# [The problem]
Only one stretch of the records below is wanted: the lines from the one holding "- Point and" through the one holding "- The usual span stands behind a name". Return it exactly, both ends included.

Recorded data:

.....

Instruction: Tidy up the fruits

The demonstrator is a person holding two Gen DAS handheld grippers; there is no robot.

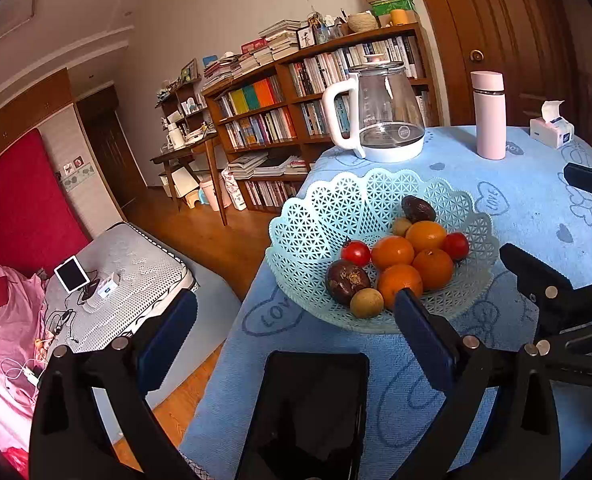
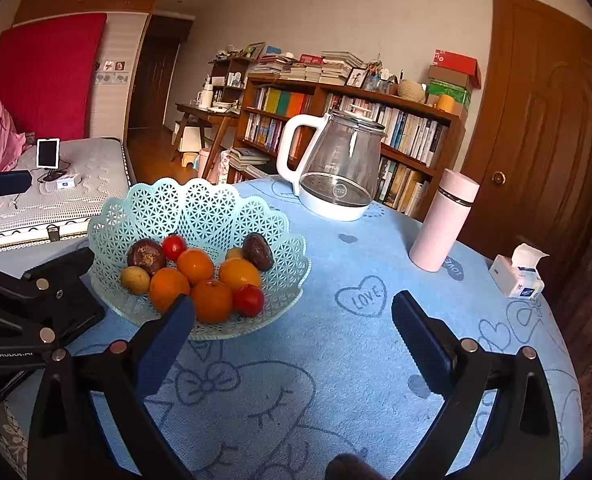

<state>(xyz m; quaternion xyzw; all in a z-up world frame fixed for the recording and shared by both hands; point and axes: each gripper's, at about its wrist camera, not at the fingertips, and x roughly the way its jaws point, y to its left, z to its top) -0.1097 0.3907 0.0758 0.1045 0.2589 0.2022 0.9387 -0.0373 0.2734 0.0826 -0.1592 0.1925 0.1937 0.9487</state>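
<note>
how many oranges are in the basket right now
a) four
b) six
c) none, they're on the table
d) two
a: four oranges lie in the basket, clustered among two tomatoes and some darker fruit; both views show the same count.

Your left gripper (image 1: 296,320) and right gripper (image 2: 293,322) both hang level, side by side, jaws spread wide, nothing between the fingers.
</note>
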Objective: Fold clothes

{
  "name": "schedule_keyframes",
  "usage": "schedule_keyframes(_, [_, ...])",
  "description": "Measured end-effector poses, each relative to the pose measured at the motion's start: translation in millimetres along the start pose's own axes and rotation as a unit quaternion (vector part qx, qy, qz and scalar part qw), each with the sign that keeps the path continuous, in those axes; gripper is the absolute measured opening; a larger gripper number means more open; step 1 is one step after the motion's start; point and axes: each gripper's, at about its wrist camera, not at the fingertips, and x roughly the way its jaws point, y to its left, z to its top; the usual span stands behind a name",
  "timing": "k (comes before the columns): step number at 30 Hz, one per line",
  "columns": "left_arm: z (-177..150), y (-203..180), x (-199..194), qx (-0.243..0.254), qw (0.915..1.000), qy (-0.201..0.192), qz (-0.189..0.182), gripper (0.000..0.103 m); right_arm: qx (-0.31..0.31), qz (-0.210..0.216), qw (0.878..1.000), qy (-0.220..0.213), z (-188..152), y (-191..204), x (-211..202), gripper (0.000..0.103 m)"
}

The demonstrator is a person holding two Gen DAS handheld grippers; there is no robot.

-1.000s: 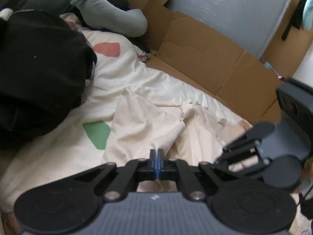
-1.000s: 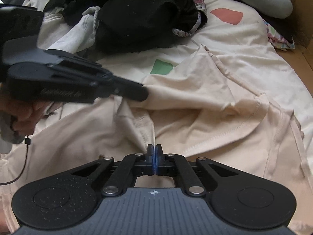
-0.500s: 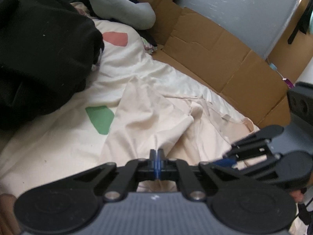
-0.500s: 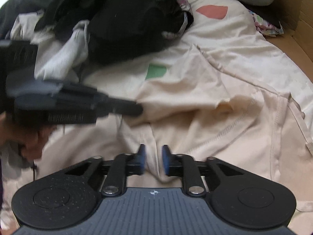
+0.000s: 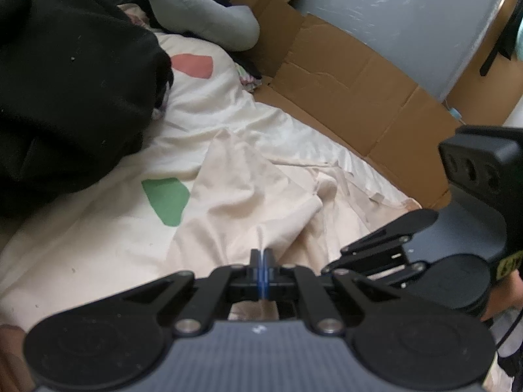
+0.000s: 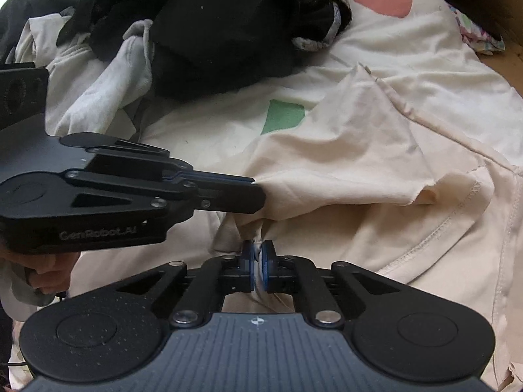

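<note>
A cream garment (image 5: 255, 196) (image 6: 343, 163) lies crumpled on a white sheet (image 5: 81, 245) with a green patch (image 5: 166, 199). My left gripper (image 5: 261, 258) is shut, with a thin ridge of the cream cloth pinched at its tips; the right wrist view shows it (image 6: 253, 191) from the side, holding the cloth's lifted edge. My right gripper (image 6: 258, 258) sits just below and in front of it, its jaws closing, with the blue pads pressing a bunched fold of the same garment. In the left wrist view the right gripper (image 5: 340, 258) shows at the right, its tips hidden.
A pile of black clothes (image 5: 65, 81) (image 6: 228, 26) lies behind the garment, with a white garment (image 6: 108, 75) beside it. A grey padded item (image 5: 202, 16) lies at the far end. Flattened cardboard (image 5: 343, 91) borders the sheet. A hand (image 6: 49, 274) grips the left tool.
My right gripper opened, shifted a little lower onto the cloth, and shut again on a fold of the cream garment. My left gripper stayed shut on the cloth's edge, almost still.
</note>
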Motion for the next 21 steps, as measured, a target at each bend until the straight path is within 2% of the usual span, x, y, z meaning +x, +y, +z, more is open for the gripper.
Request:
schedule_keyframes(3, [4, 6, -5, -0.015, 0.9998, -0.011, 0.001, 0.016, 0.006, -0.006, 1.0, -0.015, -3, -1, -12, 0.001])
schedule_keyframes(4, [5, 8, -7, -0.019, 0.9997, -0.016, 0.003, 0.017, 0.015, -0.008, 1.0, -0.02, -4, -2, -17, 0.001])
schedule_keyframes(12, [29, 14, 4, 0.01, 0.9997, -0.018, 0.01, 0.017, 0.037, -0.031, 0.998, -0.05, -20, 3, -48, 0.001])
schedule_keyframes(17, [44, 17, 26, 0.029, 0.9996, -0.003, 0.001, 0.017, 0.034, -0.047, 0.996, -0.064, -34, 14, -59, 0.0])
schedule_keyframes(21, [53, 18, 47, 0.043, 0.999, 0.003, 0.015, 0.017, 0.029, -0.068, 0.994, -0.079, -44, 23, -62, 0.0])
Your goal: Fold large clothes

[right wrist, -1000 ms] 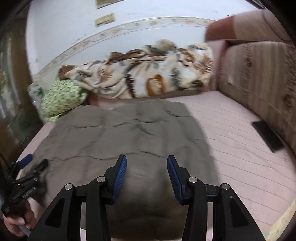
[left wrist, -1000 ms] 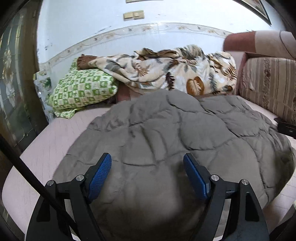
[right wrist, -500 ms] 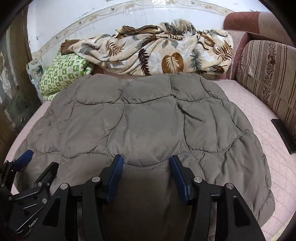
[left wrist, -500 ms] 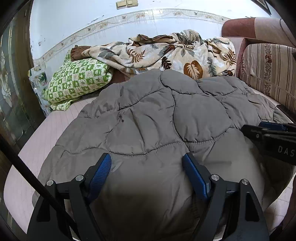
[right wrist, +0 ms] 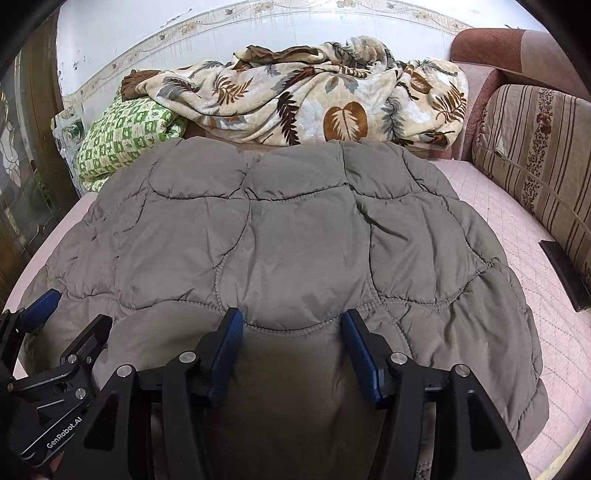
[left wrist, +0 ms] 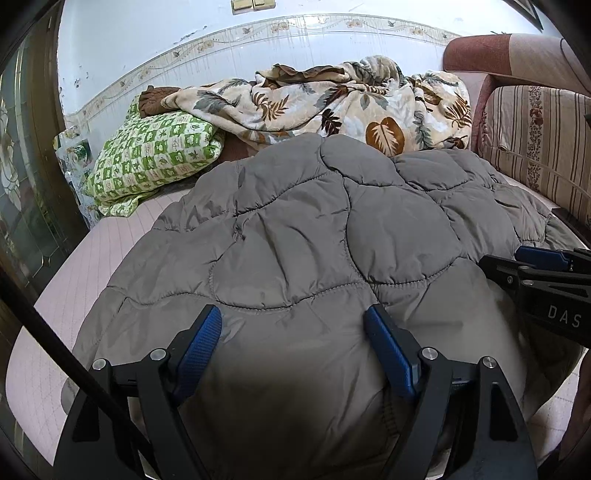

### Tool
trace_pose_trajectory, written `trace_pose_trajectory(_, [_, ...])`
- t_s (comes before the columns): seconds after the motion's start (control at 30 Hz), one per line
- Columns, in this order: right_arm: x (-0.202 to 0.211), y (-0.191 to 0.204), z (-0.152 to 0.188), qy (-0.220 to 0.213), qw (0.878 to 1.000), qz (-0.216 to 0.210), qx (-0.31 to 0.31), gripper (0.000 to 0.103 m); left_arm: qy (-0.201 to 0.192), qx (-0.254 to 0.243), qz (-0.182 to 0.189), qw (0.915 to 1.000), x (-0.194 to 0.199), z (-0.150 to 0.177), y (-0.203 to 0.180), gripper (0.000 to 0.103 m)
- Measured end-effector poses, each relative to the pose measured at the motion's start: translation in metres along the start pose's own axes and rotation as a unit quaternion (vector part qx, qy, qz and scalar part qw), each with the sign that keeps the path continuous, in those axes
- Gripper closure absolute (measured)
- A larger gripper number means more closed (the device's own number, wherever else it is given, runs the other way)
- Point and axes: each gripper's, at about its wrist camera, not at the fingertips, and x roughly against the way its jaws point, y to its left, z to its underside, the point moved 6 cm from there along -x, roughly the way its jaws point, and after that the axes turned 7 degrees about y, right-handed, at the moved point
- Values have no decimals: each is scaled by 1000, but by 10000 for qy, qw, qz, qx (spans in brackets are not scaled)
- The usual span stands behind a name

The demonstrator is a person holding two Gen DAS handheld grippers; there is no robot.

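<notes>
Pink quilted mattress, carrying everything. Along its right edge, a striped sofa-style backrest; along the far edge, against the white wall with a patterned border, a heap of bedding.

Grey quilted puffer garment, spread flat across the middle of the mattress, reaching from near the far edge to the near edge and close to the left edge, with bare mattress showing along the right side. Stitched in rounded panels, lightly wrinkled. Near hem under both tools.

Leaf-print blanket, bunched at the far edge, just behind the garment's far end. Green-and-white checked pillow at the far left corner, partly under the blanket.

Dark flat object at the right edge, beside the backrest; too unclear to name.

Left gripper above the near hem toward the left edge, blue pads spread wide, nothing between them but fabric below; contact with the cloth cannot be told. Right gripper above the near hem further right, likewise spread, pads apart, pinching nothing. Each tool visible at the side of the other's view.
</notes>
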Motion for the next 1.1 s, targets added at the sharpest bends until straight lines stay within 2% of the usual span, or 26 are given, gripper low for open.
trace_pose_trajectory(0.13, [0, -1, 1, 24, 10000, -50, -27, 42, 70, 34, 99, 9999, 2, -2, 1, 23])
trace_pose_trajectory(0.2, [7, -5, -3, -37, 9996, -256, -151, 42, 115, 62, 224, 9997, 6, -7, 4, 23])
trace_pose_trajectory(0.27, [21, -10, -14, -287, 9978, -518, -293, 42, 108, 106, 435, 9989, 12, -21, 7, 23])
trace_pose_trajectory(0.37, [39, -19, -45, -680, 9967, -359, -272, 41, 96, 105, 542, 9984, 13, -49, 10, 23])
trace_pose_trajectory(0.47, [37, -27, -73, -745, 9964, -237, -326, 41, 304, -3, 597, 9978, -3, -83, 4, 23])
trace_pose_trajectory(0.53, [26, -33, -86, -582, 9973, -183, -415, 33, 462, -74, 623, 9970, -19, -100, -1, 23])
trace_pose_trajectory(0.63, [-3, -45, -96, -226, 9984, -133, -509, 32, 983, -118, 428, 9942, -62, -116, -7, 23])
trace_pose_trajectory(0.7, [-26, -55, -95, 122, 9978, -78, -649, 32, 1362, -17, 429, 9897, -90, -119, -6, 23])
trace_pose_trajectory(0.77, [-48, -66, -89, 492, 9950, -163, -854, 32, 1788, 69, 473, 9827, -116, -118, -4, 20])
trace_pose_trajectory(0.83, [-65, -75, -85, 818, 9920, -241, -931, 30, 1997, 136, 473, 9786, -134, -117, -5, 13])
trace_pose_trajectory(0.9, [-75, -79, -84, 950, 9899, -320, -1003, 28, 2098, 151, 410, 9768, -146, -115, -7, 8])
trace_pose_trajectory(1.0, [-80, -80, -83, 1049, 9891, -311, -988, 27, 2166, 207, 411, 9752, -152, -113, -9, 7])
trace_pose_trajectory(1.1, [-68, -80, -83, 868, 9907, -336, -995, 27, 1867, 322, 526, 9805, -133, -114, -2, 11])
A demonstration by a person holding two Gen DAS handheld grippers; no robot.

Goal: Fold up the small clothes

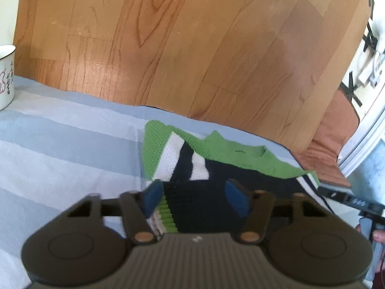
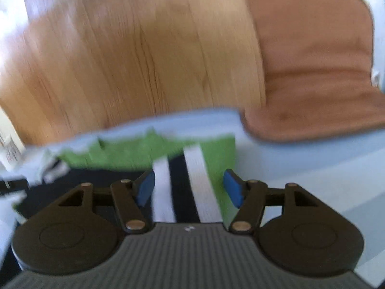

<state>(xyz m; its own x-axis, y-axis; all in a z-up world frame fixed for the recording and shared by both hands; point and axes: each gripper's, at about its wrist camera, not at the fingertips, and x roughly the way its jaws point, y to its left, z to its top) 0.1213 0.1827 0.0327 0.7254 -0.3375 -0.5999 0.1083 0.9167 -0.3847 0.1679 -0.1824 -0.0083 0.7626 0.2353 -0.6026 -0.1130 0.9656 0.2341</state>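
Garment: small knit top (image 1: 216, 175), green, navy, white; lies on striped sheet (image 1: 60, 144), near its far edge.
Handling: I judge it light, limp, stretchy.
Hold: hem corners.
My left gripper (image 1: 192, 198): part open, empty.
My right gripper (image 2: 189, 189): part open over sleeve, gripping nothing.

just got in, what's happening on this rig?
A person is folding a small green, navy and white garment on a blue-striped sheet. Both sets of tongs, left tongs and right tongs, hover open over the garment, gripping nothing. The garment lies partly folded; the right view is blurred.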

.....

# [Output for this task]
- Point and axes: each gripper's, at about its wrist camera, not at the fingertips, and x roughly against the way its jaws point, y to its left, z to its underside, the point moved 6 cm from there along -x, roughly the way its jaws point, and after that the axes turned 7 degrees about y, right-handed, at the moved point
- Values have no decimals: each is scaled by 1000, but by 10000 for qy, qw, qz, qx (spans in brackets are not scaled)
- The usual span stands behind a name

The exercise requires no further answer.